## Aim of the exercise:
For the string "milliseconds", state the number of lines in the data that contain it, and nothing else.

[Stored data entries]
-- Opening Marker --

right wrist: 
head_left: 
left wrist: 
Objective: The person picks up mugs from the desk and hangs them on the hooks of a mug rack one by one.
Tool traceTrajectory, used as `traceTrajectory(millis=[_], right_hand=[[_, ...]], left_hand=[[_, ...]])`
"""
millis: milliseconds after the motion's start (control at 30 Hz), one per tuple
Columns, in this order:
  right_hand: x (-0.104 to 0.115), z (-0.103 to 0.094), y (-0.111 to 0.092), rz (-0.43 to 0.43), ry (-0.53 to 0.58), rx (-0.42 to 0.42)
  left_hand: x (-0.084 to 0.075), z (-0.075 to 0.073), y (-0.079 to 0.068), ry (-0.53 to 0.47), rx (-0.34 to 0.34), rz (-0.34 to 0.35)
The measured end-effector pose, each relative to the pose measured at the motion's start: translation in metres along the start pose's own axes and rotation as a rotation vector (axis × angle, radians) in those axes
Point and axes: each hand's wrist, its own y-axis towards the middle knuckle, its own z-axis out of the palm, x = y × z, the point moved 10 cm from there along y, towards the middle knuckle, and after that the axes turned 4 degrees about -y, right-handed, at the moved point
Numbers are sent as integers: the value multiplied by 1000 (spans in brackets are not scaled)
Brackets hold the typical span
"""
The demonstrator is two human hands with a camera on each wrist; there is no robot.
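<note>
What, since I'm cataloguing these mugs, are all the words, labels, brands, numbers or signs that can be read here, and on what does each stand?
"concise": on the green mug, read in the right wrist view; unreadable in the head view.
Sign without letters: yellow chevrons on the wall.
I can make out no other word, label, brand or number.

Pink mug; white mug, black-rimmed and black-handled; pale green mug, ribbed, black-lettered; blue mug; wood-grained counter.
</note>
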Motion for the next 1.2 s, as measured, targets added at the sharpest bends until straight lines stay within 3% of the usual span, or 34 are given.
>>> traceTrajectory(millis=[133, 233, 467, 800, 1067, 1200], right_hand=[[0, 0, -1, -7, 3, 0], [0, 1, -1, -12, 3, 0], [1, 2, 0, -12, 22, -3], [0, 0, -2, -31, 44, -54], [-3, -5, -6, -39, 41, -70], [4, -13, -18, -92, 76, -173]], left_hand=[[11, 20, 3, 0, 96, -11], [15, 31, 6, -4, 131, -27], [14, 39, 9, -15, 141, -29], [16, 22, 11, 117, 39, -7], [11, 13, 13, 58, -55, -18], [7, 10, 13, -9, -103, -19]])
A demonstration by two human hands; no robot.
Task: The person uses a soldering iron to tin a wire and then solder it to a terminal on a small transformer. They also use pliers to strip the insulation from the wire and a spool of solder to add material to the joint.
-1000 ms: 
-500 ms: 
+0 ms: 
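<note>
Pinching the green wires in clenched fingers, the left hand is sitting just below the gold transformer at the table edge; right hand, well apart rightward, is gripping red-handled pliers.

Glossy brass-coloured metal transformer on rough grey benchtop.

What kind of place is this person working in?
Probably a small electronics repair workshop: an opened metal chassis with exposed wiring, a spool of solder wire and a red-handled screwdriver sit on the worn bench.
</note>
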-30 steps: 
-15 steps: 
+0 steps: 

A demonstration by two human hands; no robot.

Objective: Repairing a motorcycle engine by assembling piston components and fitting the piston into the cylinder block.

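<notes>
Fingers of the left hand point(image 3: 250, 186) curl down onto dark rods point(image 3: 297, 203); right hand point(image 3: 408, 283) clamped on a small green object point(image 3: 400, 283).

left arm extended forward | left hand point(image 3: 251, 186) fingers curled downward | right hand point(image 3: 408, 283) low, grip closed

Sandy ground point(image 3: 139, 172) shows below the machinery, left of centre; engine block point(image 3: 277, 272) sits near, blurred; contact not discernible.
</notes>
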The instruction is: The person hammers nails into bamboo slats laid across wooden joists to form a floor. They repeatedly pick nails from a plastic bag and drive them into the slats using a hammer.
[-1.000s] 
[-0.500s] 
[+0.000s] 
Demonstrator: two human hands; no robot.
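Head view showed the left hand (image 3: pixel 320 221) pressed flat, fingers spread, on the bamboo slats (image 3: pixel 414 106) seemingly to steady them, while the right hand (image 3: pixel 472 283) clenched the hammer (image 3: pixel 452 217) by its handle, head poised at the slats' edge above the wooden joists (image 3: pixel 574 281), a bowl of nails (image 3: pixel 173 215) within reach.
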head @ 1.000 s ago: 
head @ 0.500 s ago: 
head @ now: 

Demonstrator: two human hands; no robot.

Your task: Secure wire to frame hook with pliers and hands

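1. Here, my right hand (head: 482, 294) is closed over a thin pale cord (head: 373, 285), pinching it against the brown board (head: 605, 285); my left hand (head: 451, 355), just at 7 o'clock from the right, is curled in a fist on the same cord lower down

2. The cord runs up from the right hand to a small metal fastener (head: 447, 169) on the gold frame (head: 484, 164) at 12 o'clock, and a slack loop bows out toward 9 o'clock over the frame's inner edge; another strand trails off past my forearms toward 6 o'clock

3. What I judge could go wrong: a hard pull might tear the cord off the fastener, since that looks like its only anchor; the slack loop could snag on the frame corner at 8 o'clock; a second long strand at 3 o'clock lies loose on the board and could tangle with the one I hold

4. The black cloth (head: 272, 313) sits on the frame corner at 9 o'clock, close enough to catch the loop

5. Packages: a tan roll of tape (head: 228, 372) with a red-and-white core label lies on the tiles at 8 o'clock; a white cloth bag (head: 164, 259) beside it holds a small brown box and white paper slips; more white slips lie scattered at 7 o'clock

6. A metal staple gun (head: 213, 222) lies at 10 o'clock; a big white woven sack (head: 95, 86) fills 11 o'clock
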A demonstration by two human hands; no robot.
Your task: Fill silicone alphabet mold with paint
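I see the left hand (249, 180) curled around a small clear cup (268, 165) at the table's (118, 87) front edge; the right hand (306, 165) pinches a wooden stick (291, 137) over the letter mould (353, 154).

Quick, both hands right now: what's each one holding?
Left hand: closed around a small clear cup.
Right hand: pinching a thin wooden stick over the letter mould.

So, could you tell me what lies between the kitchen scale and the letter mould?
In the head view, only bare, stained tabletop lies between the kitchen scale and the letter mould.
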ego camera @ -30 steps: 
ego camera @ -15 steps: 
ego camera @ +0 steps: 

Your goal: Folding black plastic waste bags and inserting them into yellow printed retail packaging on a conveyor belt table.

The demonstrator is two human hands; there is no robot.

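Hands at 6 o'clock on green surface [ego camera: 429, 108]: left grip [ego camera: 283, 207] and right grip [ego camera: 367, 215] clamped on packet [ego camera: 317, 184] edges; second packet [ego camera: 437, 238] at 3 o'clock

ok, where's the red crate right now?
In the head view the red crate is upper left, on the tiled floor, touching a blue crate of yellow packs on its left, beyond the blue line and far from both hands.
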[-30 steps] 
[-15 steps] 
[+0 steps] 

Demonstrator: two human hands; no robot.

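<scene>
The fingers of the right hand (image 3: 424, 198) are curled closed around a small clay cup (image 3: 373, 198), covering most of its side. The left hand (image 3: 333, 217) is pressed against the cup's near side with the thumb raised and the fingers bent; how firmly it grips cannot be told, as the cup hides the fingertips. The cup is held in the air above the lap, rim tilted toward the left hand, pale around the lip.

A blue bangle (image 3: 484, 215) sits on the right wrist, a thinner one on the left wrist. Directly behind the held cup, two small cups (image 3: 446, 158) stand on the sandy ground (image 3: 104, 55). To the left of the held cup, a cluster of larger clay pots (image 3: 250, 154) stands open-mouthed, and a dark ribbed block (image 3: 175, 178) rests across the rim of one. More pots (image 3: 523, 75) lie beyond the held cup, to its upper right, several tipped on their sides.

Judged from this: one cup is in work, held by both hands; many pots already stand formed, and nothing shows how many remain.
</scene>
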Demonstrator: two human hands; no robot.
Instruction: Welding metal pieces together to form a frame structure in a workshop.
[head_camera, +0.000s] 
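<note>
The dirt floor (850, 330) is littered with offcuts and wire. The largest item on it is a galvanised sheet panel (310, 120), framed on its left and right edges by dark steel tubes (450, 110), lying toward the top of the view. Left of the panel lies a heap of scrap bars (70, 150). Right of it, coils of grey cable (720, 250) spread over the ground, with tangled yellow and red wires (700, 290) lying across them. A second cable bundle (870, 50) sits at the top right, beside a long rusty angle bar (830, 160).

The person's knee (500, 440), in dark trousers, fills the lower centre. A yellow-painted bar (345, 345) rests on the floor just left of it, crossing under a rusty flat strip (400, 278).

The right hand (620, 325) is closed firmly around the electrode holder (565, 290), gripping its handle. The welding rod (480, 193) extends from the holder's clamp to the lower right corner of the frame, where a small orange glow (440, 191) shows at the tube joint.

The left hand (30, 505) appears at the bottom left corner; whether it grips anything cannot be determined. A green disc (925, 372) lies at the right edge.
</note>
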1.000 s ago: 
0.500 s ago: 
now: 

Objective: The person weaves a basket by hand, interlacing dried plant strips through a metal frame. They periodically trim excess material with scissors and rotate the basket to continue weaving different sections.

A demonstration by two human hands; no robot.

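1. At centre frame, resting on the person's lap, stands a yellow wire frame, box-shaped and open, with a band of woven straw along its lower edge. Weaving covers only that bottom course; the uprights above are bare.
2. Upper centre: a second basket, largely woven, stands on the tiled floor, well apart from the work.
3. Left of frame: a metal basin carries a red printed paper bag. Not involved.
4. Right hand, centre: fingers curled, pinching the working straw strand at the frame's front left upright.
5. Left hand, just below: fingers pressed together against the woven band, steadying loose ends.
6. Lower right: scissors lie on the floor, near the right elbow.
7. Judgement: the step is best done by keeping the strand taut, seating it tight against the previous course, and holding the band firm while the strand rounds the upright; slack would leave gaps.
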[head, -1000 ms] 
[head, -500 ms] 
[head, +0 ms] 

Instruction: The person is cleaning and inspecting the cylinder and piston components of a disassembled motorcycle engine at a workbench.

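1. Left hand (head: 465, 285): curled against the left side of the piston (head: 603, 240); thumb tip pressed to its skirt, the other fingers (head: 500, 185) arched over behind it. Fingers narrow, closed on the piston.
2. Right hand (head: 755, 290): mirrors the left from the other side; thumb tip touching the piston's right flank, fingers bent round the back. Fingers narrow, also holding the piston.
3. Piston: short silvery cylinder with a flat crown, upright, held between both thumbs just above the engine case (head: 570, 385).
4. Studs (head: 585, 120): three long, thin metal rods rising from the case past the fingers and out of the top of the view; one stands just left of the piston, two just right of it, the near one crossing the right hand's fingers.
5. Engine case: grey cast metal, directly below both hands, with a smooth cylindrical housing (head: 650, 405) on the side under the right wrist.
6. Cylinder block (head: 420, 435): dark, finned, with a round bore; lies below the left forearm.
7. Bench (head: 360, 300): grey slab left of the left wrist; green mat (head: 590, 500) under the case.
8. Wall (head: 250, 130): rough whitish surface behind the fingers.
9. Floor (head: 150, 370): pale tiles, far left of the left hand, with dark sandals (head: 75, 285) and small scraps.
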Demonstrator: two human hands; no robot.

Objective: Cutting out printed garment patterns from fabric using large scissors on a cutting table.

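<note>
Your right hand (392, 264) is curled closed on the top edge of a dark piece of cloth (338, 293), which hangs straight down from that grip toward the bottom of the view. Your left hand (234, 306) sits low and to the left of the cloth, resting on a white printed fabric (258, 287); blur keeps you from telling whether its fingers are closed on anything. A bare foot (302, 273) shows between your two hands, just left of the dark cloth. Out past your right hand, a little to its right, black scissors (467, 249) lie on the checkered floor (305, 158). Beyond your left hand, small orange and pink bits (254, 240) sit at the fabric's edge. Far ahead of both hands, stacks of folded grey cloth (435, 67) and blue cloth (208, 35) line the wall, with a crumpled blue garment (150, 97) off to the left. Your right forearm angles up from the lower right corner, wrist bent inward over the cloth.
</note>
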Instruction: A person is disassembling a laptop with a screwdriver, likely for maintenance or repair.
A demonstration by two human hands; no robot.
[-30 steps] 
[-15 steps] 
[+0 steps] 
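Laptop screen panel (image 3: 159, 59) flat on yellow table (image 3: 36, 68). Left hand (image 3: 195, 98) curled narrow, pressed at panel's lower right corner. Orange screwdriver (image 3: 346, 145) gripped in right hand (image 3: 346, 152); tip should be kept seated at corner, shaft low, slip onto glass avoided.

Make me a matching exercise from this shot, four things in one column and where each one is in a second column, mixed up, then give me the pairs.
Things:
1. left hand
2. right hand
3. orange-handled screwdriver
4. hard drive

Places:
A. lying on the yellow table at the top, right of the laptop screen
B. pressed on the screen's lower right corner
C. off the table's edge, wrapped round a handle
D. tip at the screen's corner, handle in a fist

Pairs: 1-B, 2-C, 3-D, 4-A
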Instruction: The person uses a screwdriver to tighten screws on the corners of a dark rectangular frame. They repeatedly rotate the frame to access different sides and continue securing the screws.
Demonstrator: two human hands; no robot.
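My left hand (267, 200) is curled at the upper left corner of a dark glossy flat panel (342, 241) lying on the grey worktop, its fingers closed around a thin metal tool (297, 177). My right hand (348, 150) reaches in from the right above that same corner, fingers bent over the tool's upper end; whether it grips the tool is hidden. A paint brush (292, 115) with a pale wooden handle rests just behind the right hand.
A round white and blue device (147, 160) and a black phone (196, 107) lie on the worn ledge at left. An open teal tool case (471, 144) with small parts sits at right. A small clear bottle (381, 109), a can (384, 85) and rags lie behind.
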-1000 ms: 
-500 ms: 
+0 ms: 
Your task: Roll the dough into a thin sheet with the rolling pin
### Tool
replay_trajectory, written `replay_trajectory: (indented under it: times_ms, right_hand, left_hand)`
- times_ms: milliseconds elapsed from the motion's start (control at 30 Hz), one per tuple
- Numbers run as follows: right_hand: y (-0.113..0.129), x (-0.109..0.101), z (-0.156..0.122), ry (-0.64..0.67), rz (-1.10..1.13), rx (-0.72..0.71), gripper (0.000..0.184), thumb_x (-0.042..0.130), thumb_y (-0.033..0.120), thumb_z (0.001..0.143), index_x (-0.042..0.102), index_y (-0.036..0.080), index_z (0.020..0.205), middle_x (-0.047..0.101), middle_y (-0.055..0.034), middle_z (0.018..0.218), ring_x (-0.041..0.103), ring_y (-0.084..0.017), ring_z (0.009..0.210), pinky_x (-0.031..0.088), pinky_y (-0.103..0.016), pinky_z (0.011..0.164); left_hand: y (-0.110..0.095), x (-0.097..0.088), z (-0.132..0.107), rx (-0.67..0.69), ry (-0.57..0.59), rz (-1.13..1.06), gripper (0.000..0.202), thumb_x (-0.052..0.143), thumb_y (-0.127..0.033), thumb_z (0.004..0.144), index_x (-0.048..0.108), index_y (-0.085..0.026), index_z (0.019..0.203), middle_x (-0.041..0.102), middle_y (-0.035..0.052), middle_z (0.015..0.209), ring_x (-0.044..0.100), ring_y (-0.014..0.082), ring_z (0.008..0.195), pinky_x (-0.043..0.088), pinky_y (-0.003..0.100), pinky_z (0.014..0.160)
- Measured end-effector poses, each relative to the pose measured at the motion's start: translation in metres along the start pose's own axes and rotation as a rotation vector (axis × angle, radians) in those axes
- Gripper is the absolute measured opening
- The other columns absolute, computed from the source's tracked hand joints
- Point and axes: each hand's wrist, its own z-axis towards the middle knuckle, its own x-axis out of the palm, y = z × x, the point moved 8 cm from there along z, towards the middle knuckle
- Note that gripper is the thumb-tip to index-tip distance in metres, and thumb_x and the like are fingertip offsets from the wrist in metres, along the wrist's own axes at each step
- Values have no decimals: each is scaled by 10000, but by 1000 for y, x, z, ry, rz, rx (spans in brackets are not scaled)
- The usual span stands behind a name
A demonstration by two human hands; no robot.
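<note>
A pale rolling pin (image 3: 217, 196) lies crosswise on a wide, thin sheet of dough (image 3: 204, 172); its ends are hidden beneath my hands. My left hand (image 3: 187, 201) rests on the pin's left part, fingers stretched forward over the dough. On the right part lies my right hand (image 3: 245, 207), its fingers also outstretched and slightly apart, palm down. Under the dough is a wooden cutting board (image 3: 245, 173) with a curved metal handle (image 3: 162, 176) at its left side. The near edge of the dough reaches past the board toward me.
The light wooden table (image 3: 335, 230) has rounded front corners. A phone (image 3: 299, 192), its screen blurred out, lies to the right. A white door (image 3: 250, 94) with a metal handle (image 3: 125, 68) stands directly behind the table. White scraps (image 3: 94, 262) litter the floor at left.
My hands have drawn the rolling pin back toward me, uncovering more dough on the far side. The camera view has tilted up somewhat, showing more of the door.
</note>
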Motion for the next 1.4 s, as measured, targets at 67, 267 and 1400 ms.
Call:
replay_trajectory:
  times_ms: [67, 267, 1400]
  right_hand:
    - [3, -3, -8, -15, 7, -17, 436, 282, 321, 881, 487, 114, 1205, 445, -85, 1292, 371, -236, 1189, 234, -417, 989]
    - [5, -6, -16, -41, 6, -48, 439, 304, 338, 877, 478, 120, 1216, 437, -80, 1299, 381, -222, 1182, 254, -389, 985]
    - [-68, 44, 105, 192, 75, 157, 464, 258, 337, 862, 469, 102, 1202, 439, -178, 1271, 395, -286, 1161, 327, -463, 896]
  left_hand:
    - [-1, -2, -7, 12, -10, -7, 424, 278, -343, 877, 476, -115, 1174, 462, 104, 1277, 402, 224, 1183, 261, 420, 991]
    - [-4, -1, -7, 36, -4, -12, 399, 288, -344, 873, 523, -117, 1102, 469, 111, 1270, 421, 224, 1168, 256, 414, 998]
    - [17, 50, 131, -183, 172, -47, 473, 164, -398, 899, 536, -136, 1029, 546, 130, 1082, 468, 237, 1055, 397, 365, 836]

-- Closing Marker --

## Exercise response:
2